Five genomic loci reached genome-wide significance (p<5x10-8), including genes known to be involved in melanogenesis pathways: SLC45A2, IRF4, HERC2/OCA2, and MC1R. Additionally, a novel signal was detected spanning 1.5Mb on chromosome 20q11.22 harboring the ASIP gene. A genetic risk score constructed from the top 9 SNPs explained up to 16.3% of variance in skin color, with HERC2 rs12913832 exerting the largest effect (5%).
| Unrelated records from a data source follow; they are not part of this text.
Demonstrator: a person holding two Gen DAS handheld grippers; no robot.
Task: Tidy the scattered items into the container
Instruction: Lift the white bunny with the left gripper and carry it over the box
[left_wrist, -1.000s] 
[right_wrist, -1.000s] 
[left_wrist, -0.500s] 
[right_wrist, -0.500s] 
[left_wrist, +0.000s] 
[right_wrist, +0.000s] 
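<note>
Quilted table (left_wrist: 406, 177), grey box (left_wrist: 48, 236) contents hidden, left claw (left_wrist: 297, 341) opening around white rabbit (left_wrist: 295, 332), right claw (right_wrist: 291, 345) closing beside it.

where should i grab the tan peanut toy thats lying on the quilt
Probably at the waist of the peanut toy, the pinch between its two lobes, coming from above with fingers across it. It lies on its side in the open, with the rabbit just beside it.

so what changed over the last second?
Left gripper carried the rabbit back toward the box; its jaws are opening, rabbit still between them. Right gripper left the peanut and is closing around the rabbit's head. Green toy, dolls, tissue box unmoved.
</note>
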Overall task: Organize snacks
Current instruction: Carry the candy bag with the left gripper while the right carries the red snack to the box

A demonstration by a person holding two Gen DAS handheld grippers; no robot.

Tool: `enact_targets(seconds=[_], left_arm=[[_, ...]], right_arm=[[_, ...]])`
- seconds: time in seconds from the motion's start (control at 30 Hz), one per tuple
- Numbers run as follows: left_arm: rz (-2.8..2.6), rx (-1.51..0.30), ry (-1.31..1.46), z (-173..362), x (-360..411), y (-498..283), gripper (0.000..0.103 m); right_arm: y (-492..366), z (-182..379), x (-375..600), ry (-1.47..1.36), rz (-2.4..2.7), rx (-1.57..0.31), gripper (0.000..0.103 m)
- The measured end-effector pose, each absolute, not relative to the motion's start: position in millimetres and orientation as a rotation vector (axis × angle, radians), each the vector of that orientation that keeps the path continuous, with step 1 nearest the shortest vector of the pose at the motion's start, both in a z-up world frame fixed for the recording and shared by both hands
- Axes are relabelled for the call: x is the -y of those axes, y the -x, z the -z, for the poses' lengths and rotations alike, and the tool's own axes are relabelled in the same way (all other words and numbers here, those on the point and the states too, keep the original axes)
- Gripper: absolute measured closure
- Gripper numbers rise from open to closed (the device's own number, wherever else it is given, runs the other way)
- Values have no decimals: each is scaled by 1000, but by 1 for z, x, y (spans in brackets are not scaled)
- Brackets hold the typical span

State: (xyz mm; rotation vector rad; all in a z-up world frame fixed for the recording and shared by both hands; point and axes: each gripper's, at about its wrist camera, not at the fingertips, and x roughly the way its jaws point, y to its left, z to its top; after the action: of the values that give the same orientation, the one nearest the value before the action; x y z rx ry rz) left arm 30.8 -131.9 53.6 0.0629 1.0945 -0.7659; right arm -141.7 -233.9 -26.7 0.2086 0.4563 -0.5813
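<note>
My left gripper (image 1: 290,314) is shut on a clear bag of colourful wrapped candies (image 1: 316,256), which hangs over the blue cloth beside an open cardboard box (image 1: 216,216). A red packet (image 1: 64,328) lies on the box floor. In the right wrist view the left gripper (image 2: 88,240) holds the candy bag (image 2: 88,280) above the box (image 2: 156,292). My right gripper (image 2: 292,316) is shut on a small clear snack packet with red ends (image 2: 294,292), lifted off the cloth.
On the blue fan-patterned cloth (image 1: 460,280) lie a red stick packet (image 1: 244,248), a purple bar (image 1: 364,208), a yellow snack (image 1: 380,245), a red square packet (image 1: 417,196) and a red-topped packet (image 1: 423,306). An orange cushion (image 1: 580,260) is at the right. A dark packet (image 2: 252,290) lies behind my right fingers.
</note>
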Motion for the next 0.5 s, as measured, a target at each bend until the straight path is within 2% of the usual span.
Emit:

Functional experiments assessed expression quantitative trait loci effects for 22 genes within the 20q11.22 locus in melanocytic skin samples (n=6) and epidermal skin tissues (n=29) stratified by pigmentation level. GSS demonstrated significantly higher expression associated with darker pigmentation (p=0.0007) and is thus nominated as a novel candidate.
Summary
In summary, integration of GWAS and functional genomics techniques identified HERC2, SLC45A2, IRF4, OCA2, MC1R, and GSS as key genes regulating normal variation in skin pigmentation among Europeans. The top variants jointly account for up to 16.3% of phenotype variability, highlighting the polygenic nature of pigmentary traits.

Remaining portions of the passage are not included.